An exact copy of the listing is required, with its pictures removed.

DATA SHOWN:
***

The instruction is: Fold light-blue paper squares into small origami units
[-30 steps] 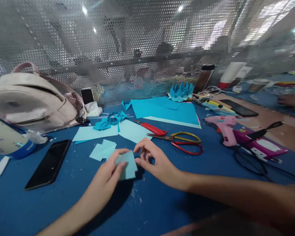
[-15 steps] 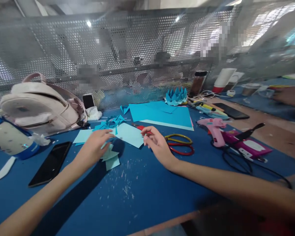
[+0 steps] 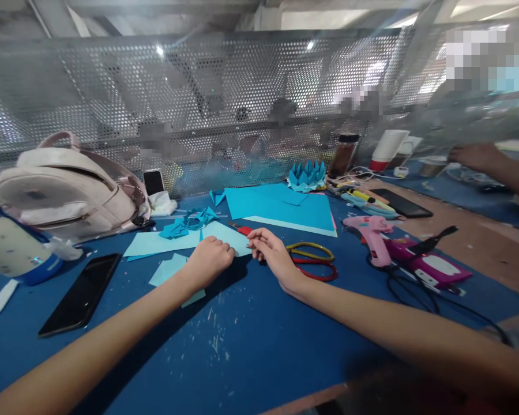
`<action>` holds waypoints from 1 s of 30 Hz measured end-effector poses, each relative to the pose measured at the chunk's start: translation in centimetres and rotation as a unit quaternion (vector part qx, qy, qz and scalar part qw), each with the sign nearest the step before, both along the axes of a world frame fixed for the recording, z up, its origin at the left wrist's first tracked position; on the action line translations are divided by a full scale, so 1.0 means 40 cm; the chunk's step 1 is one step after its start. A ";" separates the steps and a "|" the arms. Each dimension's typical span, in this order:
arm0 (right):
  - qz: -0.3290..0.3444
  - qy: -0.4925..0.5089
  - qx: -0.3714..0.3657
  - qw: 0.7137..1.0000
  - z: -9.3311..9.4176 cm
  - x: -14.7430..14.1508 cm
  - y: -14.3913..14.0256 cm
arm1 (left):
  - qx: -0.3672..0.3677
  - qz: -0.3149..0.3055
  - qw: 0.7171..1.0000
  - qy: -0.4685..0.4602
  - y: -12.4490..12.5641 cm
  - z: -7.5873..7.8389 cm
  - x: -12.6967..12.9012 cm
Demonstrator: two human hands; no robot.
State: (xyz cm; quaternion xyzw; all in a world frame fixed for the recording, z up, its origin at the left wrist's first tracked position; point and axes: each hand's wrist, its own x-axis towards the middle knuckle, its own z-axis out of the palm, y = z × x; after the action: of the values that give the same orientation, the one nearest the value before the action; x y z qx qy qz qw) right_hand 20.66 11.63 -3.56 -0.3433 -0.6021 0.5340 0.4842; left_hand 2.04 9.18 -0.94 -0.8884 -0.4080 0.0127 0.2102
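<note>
My left hand (image 3: 210, 259) is curled into a fist on the near edge of a light blue paper sheet (image 3: 225, 233) on the blue table top. My right hand (image 3: 271, 252) lies just to its right, thumb and fingertips pinched together at the sheet's near right corner. A red cutter (image 3: 244, 230) pokes out behind my right hand. Yellow- and red-handled scissors (image 3: 313, 262) lie right beside it. Small light blue paper squares (image 3: 168, 269) rest under and left of my left forearm.
A black phone (image 3: 81, 294) lies at the left, with a pale bag (image 3: 64, 184) and a white-and-blue container (image 3: 12, 249) behind it. Folded blue scraps (image 3: 185, 222), large blue sheets (image 3: 281, 204) and a paper crown (image 3: 307, 176) sit further back. A pink glue gun (image 3: 369, 230) with cables is at the right. Another person's hand (image 3: 476, 155) is at the far right, and a mesh wall (image 3: 242, 104) stands behind.
My left hand left the small squares and moved right onto the light blue sheet, closing into a fist. My right hand stayed by the sheet's corner. The view tilted slightly.
</note>
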 end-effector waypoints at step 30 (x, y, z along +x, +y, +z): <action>0.152 -0.242 -0.006 0.958 0.092 0.055 0.049 | -0.026 -0.105 0.991 -0.081 -0.206 -0.023 -0.159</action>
State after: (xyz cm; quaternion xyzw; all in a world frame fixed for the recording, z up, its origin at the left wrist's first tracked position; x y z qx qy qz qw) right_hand 22.87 13.58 0.10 -0.3693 -0.7432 0.5060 0.2350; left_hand -4.31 0.92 -1.87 -0.9296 -0.3276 -0.0706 0.1535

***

EXPECTED ANSWER:
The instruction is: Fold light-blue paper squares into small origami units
[-30 steps] 
[-15 steps] 
[+0 steps] 
`<action>` holds waypoints from 1 s of 30 Hz measured end-effector poses, each relative to the pose measured at the chunk's start: translation in centimetres and rotation as a unit quaternion (vector part qx, qy, qz and scalar part qw), each with the sign nearest the step before, both along the axes of a world frame fixed for the recording, z up, its origin at the left wrist's first tracked position; on the action line translations are divided by a full scale, so 1.0 means 40 cm; the chunk's step 1 is one step after its start. A ";" separates the steps and a "|" the arms. Each dimension's typical span, in this order:
arm0 (right):
  - qz: -0.3290..0.3444
  - qy: -0.4925..0.5089
  - qx: -0.3714..0.3657
  - qw: 0.7137..1.0000
  - z: -9.3311..9.4176 cm
  - x: -14.7430..14.1508 cm
  - y: -14.3913..14.0256 cm
arm1 (left):
  - qx: -0.3672..0.3677
  - qz: -0.3149..0.3055
  - qw: 0.7171..1.0000
  - qy: -0.4685..0.4602
  - y: -12.4490..12.5641 cm
  - z: -7.5873..7.8389 cm
  - x: -12.6967..12.9012 cm
Demonstrator: two human hands; no robot.
State: (xyz cm; quaternion xyzw; all in a world frame fixed for the recording, z up, its origin at the left wrist's first tracked position; point and axes: each hand's wrist, its own x-axis towards the middle knuckle, its own z-axis out of the palm, y = z × x; after the action: of the values that give the same orientation, the one nearest the value before the action; x y z qx qy qz qw) right_hand 20.66 11.63 -3.56 -0.3433 -0.6021 0.5340 0.4842; left_hand 2.04 9.18 -0.94 -0.8884 -0.4080 0.0127 0.2102
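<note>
My left hand (image 3: 210, 259) is curled into a fist on the near edge of a light blue paper sheet (image 3: 225, 233) on the blue table top. My right hand (image 3: 271, 252) lies just to its right, thumb and fingertips pinched together at the sheet's near right corner. A red cutter (image 3: 244, 230) pokes out behind my right hand. Yellow- and red-handled scissors (image 3: 313, 262) lie right beside it. Small light blue paper squares (image 3: 168, 269) rest under and left of my left forearm.
A black phone (image 3: 81, 294) lies at the left, with a pale bag (image 3: 64, 184) and a white-and-blue container (image 3: 12, 249) behind it. Folded blue scraps (image 3: 185, 222), large blue sheets (image 3: 281, 204) and a paper crown (image 3: 307, 176) sit further back. A pink glue gun (image 3: 369, 230) with cables is at the right. Another person's hand (image 3: 476, 155) is at the far right, and a mesh wall (image 3: 242, 104) stands behind.
My left hand left the small squares and moved right onto the light blue sheet, closing into a fist. My right hand stayed by the sheet's corner. The view tilted slightly.
</note>
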 end-effector waypoints at step 30 (x, y, z along +x, +y, +z): <action>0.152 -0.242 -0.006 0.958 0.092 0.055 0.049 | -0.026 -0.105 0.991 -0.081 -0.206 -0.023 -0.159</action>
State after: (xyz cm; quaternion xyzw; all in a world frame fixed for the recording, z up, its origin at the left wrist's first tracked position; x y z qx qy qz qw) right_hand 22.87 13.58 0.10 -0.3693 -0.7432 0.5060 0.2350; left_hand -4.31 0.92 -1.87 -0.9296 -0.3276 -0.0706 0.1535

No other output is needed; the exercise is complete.